The threat of abuse and harassment online prevent many people from expressing themselves and make them give up on seeking different opinions. In the meantime, platforms struggle to effectively facilitate conversations, leading many communities to limit or completely shut down user comments. Therefore, Kaggle started this competition with the Conversation AI team, a research initiative founded by Jigsaw and Google. The competition could be found here: https://www.kaggle.com/c/jigsaw-toxic-comment-classification-challenge
- Dataset Overview
- Data Preprocessing and EDA
- Models used
- Results
The dataset we are using consists of comments from Wikipedia’s talk page edits. These comments have been labeled by human raters for toxic behavior. The types of toxicity are:
- toxic
- severe_toxic
- obscene
- threat
- insult
- identity_hate
The training dataset consists of 159k training samples and the test set consists of 153k samples.
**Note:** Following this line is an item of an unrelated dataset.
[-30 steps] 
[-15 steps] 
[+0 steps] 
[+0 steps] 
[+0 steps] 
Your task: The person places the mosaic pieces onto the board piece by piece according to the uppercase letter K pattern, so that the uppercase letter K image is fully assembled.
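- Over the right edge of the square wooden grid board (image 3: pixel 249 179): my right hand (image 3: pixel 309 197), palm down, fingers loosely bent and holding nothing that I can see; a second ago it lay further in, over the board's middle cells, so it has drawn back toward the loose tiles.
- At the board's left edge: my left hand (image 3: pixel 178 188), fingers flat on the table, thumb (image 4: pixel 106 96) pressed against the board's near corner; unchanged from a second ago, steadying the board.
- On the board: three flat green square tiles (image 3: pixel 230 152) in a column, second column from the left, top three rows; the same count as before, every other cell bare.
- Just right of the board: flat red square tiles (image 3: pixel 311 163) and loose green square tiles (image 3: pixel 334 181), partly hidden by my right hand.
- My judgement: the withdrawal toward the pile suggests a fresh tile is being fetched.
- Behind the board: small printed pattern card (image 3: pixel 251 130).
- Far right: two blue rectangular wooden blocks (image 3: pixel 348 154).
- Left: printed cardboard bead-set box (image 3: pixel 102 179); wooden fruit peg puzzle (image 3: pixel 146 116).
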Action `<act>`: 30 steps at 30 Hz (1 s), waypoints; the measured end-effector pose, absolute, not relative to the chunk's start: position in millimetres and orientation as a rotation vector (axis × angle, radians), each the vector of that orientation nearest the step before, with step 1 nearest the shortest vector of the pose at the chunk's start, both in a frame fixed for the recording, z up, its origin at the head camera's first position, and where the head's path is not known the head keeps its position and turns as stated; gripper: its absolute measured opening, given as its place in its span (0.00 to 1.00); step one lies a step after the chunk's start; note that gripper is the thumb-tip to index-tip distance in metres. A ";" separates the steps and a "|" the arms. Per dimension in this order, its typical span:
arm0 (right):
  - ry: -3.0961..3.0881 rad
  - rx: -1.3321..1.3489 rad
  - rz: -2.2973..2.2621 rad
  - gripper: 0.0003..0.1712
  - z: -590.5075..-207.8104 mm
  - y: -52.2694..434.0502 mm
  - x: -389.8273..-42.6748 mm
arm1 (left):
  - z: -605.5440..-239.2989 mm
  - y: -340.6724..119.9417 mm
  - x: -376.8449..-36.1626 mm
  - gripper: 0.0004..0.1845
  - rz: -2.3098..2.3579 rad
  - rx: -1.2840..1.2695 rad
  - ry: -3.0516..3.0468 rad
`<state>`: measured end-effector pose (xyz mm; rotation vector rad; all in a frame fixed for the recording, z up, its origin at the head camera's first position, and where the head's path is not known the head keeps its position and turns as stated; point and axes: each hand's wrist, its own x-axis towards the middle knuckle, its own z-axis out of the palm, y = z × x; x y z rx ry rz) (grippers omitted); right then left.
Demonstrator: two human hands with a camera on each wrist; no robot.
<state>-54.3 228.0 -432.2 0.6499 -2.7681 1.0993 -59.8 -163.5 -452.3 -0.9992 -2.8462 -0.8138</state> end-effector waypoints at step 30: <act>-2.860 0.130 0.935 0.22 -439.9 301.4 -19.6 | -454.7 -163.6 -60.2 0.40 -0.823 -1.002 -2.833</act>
On analyzing the dataset I found that most of the comments are completely clean ,i.e., there is no toxicity present in them. Out of all the comments in the training dataset, on counting the number of comments that fall under each class turn out to be the following:
Plotting the same as a bar-chart:
For preprocessing the data we did the following:
- Firstly, we remove the English Stopwords from every comment using the nltk library.
- Remove all numbers with letters attached to them.
- .lower() - convert all strings to lowercase.
- Remove all '\n' in the string and replace it with a space.
- Remove all non-ascii characters.
Useful to show the words which occur most frequently for each category. Warning: Profanity ahead.
TF-IDF stands for “Term Frequency — Inverse Document Frequency”. This is a technique to quantify words in a set of documents. We generally compute a score for each word to signify its importance in the document and corpus. It is one of the most important techniques used for information retrieval to represent how important a specific word or phrase is to a given document. TF-IDF = Term Frequency (TF) * Inverse Document Frequency (IDF) Term Frequency - This measures the frequency of a word in a document. This highly depends on the length of the document and the generality of the word, IDF - It is the inverse of the document frequency which measures the informativeness of term t. When we calculate IDF, it will be very low for the most occurring words such as stop words (because they are present in almost all of the documents, and N/df will give a very low value to that word). This finally gives what we want, a relative weightage.
Logistic Regression : Logistic Regression is a Supervised statistical technique to find the probability of dependent variable(Classes present in the variable). Logistic regression uses functions called the logit functions,that helps derive a relationship between the dependent variable and independent variables by predicting the probabilities or chances of occurrence. The logistic functions (also known as the sigmoid functions) convert the probabilities into binary values which could be further used for predictions.
KNN : The k-nearest neighbors (KNN) algorithm is a simple, supervised machine learning algorithm that can be used to solve both classification and regression problems. It’s easy to implement and understand, but has a major drawback of becoming significantly slows as the size of that data in use grows. KNN works by finding the distances between a query and all the examples in the data, selecting the specified number examples (K) closest to the query, then votes for the most frequent label (in the case of classification) or averages the labels (in the case of regression).
Multinomial Naive Bayes : A Naive Bayes classifier is a probabilistic machine learning model that’s used for classification task. The crux of the classifier is based on the Bayes theorem. Using Bayes theorem, we can find the probability of A happening, given that B has occurred. Here, B is the evidence and A is the hypothesis. The assumption made here is that the predictors/features are independent. That is presence of one particular feature does not affect the other. Hence it is called naive.
Types of Naive Bayes Classifier:
Multinomial Naive Bayes : This is mostly used for document classification problem, i.e whether a document belongs to the category of sports, politics, technology etc. The features/predictors used by the classifier are the frequency of the words present in the document.
Bernoulli Naive Bayes : This is similar to the multinomial naive bayes but the predictors are boolean variables. The parameters that we use to predict the class variable take up only values yes or no, for example if a word occurs in the text or not. Naive Bayes algorithms are mostly used in sentiment analysis, spam filtering, recommendation systems etc. They are fast and easy to implement but their biggest disadvantage is that the requirement of predictors to be independent. In most of the real life cases, the predictors are dependent, this hinders the performance of the classifier.
The F-score or F-measure is a measure of a test's accuracy. It is calculated from the precision and recall of the test, where the precision is the number of true positive results divided by the number of all positive results, including those not identified correctly, and the recall is the number of true positive results divided by the number of all samples that should have been identified as positive. Precision is also known as positive predictive value, and recall is also known as sensitivity in diagnostic binary classification.